Monday, May 26, 2008

Your Call 052608 Pacific Connections: Burma Edition

What can Bay Area residents do to help Burmese victims of the cyclone and the military junta? On the next Your Call we replay a show recorded May 20th speaking with Burmese exiles across the Pacific Rim. Burma has been under military rule for more than 40 years and last year's Saffron Revolution was brutally crushed. The May 2 landfall of Cyclone Nargis added an unprecedented natural disaster to decades of suffering and neglect. What is the state of the opposition movement after so many years of repression? What forces in and outside Burma could end the decades long nightmare and how can Bay Area residents help? On the Next Your Call with Rose Aguilar and you.

Koko Lay in San Francisco
Koko Lay was one of the organizers behind a popular people's uprising in Burma on August 8, 1988. Known as the 8-8-88 protests, the Burmese military killed more than 3,000 students and civilians. Koko Lay fled first to Thailand and then to the U.S. He is the West Coast director of the National Council of Union of Burma, the government in exile and a Master's student in the Social Change Design and Conflict Resolution program at San Francisco State.

U Kovida in San Francisco
A Burmese monk and leader of last year's Saffron Revolution against the military junta that has ruled Burma for 20 years. U Kovida led a protest march to the house of imprisoned opposition leader Aung San Suu Kyi. After the military assault on the monks and civilians in September of last year, U Kovida fled first to Thailand and then to the United States.

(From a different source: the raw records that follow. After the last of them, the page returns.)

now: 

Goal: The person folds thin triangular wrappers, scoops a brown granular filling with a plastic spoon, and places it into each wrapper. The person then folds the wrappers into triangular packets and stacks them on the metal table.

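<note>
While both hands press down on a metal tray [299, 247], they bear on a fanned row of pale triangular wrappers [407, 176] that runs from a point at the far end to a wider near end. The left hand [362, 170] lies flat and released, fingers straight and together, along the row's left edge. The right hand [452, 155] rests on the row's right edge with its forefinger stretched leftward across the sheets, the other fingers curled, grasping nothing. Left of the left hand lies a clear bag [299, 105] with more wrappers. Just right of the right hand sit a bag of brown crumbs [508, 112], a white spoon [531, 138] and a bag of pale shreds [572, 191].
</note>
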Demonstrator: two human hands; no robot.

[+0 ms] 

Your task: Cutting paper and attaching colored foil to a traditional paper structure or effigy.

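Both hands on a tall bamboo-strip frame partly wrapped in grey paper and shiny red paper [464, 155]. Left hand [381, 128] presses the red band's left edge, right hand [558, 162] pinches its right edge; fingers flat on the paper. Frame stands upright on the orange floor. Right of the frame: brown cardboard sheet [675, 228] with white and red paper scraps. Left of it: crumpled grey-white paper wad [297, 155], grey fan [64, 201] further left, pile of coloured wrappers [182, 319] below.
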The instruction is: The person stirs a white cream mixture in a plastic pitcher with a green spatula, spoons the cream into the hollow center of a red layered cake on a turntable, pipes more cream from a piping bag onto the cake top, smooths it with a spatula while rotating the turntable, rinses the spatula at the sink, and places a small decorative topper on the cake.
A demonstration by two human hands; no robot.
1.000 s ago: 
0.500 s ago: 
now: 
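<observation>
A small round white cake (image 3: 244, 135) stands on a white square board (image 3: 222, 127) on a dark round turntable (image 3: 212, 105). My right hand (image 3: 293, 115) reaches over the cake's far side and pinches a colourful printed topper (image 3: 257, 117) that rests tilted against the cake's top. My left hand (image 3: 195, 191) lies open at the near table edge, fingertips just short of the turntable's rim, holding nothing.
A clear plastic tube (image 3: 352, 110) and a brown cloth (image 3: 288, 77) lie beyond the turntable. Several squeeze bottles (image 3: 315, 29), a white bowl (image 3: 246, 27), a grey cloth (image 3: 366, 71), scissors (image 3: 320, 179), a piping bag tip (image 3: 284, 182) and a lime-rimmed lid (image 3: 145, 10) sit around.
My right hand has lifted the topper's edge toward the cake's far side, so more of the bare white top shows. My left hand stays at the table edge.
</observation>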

Debbie Stothard in Thailand
Founder of Altsean, a Burmese advocacy and training organization training based in Thailand.

Dr. Tint Swe in New Dehli
Elected to the Burmese parliament in the May 1990 elections. They were the first since the coup in 1962. The elections were won overwhelmingly by Aung San Suu Kyi's National League for Democracy, winning 392 of the 492 seats.